Ainsi que l'affirme le Président Rouvière, «Le juge administratif n'est pas un juge
d'instruction mais l'instruction du procès administratif est une dimension essentielle
de sa fonction». En effet, le juge administratif ne recherche pas la vérité des faits. Il
cherche à assurer une normalité de la vie administrative. Le régime de la preuve découle
de cette volonté. En matière de recours pour excès de pouvoir, le juge soulage fortement
le requérant, mais sans procéder à des mesures d'instruction. En matière de plein
contentieux, au contraire, alors que la charge de la preuve retrouve un rôle déterminant
(les mécanismes de responsabilité pour faute présumée sont des renversements de la
charge de la preuve), il est plus enclin à mettre en oeuvre des mesures d'instruction.

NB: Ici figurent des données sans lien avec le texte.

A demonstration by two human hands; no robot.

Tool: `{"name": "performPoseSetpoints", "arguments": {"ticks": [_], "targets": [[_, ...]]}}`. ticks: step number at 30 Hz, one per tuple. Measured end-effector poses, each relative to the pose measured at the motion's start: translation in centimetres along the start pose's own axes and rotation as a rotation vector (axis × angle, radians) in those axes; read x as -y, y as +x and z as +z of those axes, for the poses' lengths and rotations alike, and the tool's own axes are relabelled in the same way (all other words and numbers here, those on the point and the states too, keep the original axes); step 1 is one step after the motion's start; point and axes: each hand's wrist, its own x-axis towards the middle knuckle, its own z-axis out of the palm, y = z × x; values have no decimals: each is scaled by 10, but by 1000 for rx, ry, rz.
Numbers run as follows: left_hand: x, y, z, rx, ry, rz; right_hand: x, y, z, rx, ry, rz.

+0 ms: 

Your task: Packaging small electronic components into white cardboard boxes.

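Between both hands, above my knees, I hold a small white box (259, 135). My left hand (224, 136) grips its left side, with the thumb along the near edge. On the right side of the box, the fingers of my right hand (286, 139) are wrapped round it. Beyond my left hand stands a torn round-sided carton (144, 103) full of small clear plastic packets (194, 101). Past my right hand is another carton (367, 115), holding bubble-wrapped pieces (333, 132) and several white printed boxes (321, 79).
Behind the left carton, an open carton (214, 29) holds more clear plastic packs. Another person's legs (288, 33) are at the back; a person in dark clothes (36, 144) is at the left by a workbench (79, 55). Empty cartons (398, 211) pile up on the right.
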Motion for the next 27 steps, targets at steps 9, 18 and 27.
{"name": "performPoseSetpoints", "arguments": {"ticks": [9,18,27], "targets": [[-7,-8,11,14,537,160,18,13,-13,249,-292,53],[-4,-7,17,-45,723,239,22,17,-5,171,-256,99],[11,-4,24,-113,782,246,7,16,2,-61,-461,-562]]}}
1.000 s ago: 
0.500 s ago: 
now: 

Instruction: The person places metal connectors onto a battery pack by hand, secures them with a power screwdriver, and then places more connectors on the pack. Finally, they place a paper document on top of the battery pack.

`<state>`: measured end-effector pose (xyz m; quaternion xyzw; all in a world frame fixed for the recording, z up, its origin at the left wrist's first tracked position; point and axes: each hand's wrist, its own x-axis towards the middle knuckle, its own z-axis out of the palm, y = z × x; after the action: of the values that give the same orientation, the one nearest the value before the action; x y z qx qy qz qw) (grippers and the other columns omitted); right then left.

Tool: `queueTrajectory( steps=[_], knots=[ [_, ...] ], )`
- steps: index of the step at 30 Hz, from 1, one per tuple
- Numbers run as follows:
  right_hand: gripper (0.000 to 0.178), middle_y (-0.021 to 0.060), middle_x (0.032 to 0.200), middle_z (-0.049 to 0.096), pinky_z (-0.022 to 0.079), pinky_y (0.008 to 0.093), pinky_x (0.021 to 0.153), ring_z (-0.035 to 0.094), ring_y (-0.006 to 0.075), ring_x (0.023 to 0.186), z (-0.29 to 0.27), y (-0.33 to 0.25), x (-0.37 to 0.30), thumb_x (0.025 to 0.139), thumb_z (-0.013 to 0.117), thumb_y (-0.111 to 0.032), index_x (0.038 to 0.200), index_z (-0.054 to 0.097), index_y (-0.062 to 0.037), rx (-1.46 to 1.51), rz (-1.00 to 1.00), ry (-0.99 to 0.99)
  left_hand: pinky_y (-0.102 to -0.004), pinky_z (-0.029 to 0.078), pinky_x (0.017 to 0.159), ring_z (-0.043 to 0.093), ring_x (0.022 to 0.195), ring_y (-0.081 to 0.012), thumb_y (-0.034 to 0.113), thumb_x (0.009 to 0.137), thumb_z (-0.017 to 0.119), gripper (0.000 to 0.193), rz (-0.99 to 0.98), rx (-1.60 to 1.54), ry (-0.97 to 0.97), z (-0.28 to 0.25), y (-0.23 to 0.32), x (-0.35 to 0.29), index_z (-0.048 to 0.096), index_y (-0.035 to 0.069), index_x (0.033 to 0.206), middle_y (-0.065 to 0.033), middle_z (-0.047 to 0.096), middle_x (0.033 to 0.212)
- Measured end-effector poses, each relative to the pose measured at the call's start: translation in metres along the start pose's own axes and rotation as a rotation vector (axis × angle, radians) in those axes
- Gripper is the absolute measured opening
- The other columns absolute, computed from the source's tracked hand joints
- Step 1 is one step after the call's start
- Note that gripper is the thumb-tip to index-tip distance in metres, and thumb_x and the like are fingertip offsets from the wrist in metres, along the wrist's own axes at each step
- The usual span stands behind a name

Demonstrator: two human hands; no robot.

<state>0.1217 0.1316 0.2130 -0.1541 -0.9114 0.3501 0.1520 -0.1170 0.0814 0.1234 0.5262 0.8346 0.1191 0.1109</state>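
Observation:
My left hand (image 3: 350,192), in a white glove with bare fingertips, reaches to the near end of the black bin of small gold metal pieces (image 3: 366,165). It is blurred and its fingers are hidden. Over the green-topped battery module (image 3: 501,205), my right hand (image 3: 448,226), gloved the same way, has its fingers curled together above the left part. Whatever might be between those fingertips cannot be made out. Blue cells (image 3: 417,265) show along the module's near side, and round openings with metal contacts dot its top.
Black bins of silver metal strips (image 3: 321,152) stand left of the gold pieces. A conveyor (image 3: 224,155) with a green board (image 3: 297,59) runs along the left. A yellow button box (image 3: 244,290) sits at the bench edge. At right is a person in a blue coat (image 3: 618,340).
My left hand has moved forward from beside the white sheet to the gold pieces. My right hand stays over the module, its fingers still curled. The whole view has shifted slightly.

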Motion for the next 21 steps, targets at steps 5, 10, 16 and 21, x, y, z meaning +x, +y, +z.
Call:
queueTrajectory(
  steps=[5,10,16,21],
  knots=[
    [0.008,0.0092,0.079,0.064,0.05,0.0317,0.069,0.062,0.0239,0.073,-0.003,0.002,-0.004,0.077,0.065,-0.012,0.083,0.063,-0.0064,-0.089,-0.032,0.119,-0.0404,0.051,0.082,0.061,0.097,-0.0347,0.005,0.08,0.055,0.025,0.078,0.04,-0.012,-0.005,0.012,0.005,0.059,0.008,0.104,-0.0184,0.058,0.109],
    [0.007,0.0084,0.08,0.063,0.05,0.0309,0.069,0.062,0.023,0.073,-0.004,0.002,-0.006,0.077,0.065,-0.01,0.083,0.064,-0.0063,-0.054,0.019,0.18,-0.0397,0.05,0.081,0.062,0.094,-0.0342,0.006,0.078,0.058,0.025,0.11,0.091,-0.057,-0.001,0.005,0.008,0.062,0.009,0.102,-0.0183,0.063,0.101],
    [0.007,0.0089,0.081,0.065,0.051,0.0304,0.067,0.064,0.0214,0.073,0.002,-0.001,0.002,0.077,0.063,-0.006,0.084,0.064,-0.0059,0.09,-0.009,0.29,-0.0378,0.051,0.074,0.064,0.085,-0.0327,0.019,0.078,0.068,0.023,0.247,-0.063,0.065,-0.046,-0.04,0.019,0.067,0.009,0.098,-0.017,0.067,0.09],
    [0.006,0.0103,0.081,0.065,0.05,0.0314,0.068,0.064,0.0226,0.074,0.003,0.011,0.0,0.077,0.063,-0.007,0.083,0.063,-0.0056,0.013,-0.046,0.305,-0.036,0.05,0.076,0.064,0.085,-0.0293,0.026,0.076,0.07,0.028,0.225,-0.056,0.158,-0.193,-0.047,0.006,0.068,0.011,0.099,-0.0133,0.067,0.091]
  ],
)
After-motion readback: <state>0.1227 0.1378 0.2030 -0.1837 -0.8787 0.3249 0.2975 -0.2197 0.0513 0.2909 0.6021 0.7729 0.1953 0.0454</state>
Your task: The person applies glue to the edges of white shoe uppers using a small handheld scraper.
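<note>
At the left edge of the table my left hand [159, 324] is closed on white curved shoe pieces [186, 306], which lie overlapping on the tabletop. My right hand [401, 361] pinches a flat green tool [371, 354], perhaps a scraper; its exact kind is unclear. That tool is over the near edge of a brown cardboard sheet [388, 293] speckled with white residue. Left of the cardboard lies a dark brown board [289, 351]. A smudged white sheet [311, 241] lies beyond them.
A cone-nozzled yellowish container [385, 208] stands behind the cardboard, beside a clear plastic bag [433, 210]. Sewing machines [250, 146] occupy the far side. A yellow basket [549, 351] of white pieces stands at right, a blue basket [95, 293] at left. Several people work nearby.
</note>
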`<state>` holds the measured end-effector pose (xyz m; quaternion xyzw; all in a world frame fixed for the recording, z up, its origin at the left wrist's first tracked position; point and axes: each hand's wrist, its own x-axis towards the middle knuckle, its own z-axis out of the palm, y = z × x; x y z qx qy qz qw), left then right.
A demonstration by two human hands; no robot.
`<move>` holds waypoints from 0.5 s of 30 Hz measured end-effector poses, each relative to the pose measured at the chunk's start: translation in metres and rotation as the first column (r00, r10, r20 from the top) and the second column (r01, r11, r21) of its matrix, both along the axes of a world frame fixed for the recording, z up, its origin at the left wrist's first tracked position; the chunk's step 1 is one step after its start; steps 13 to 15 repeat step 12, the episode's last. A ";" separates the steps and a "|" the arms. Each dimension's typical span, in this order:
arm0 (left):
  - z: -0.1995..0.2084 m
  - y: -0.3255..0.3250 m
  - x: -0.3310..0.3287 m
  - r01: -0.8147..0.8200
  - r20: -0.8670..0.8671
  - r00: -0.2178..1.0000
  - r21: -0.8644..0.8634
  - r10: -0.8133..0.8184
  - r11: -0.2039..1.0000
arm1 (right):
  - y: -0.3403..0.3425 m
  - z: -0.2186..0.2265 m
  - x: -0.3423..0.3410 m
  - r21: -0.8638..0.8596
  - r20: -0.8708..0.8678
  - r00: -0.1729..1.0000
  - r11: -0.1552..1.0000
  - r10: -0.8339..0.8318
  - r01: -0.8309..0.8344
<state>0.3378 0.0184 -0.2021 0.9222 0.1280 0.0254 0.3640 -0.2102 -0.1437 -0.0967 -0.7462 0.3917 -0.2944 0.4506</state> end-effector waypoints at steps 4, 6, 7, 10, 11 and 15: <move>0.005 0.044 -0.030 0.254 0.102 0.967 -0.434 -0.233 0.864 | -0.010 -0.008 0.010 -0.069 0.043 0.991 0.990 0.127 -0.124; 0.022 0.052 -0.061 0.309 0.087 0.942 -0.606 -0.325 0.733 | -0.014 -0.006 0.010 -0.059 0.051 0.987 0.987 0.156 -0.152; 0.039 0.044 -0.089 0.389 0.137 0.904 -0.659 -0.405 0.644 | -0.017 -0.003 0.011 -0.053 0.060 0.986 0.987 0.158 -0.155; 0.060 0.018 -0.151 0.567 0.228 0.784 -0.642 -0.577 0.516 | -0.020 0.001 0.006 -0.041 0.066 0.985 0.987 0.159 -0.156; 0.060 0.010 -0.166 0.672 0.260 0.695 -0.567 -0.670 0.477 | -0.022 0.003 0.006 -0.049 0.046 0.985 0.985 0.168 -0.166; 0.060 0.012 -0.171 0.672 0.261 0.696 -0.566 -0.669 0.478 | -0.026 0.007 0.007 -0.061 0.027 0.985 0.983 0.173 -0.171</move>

Faut-il alors comprendre que la preuve a finalement peu d'importance en excès de
pouvoir alors qu'elle en a beaucoup plus en plein contentieux ? Est-ce la place du fait au
sein de chacun de ces recours qui détermine le rôle de la preuve ? En réalité, si le juge
revient toujours à la charge de la preuve en cas de doute persistant, il manifeste une
grande liberté dans l'administration et l'appréciation de la preuve. Le souci d'efficacité
explique largement ce pragmatisme.
Son effort de preuve est-il alors suffisant ? La pratique de la preuve est-elle amenée
à subir des changements ?
Si des évolutions sont prévisibles et souhaitables, une révolution probatoire paraît
cependant peu envisageable. La situation est surtout globalement satisfaisante. La
preuve peut émerger au cours de l'instruction par l'application d'une méthode objective
et contradictoire. Sur ce plan, la dimension culturelle de la preuve refait surface.
L'apparition de la preuve est située historiquement et son évolution s'est déroulée
selon une tension constante entre preuve scientifique et juridique, preuve rationnelle et
sensible, puis preuve écrite et orale. La preuve devant le juge administratif est travaillée
par ces tensions.
Héritière d'une procédure rationnelle et écrite, la justice administrative fait
aujourd'hui l'objet de débats autour d'un renouveau par la preuve sensible et orale. Elle
aspire en effet à se rapprocher de son usager et à renouveler son image.